At first, Grawp seems indifferent to his brother’s attempts to civilise him, preferring to spend his time tearing down trees. After Hagrid leaves Hogwarts to avoid being imprisoned, he leaves Grawp in the care of Harry, Ron, and Hermione. Much to their surprise, when they find themselves trapped in the forest during a confrontation with the local centaur population, Grawp inadvertently manages to divert the centaurs' attention from Harry and Hermione while looking for Hagrid, whom he calls 'Hagger'.

In the Half-Blood Prince, Grawp is moved to the mountains, where he is apparently progressing much better. He also attends Dumbledore’s funeral with Hagrid, much more civil and calm than before, and dressed formally. He also appears to understand emotions, at least to some extent, as he pats Hagrid’s head to comfort him.

In Harry Potter and the Deathly Hallows, Grawp, Hagrid, and Fang go into hiding after Hagrid throws a "Support Harry Potter" party and it is implied that Grawp helped them all escape. He is the only giant fighting on the good wizards' side in the Battle of Hogwarts, probably in an attempt to protect Hagrid, as he frequently calls his name while fighting the giants on the Death Eaters' side. Grawp participates in the victory celebration over Voldemort's defeat (albeit from a window, since he is too big to fit into the hall), and the Hogwarts students show their appreciation by tossing food into his laughing mouth.
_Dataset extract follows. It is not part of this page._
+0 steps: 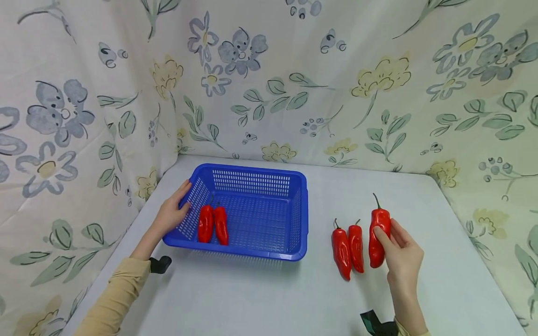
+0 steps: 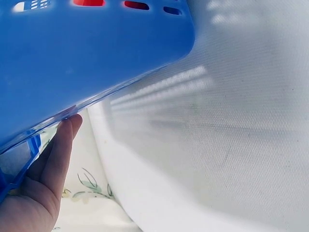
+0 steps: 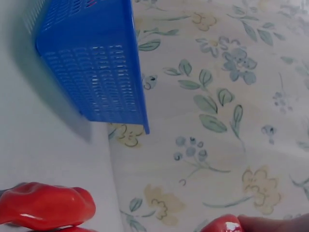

In the film adaptation of the fifth book Grawp is computer-generated using a new "soul capturing" process from Image Metrics. Andrew Whitehead spent 18 months working on the giant Grawp for the film. Grawp is voiced and motion-captured by Tony Maudsley.

Parents
In the Goblet of Fire, the truth about Hagrid’s parents is revealed: his father, who is never named in the stories, married a giantess, Fridwulfa. Fridwulfa left Rubeus to his father’s care after his birth; according to Hagrid, she was not very maternal. Later she gave birth to Grawp. She died long before Hagrid returned to the giants in the Order of the Phoenix. Hagrid describes his father as "a tiny little man" whom he could pick up with one hand and place on the dresser at the age of six. Hagrid clearly felt great affection for him; in Harry Potter and the Prisoner of Azkaban, he says that his father’s death when Hagrid was in third year at Hogwarts was one of his saddest memories.

Hagrid's pets
Hagrid keeps and has kept a variety of pets, including some which the Wizarding community considers impossible to domesticate. They are not always wrong. Rowling has said that Hagrid has little interest in tamer magical creatures because of the lack of a challenge, although he has a large but cowardly boarhound named Fang. Hagrid’s love of dangerous magical creatures is central to the plot of several books of the series.

Aragog

Aragog was an Acromantula, an enormous, sentient spider capable of speech, who made a unique clicking noise as he moved in search of prey. Hagrid raised Aragog from an egg as a Hogwarts student, keeping him inside a cupboard. In his third year at Hogwarts, Hagrid was caught talking to Aragog in the dungeons by Tom Riddle, who alleged that Aragog was the "Monster of Slytherin", and that Hagrid had opened the Chamber of Secrets. In fact, it was Riddle who had opened the Chamber, and the monster was actually a basilisk.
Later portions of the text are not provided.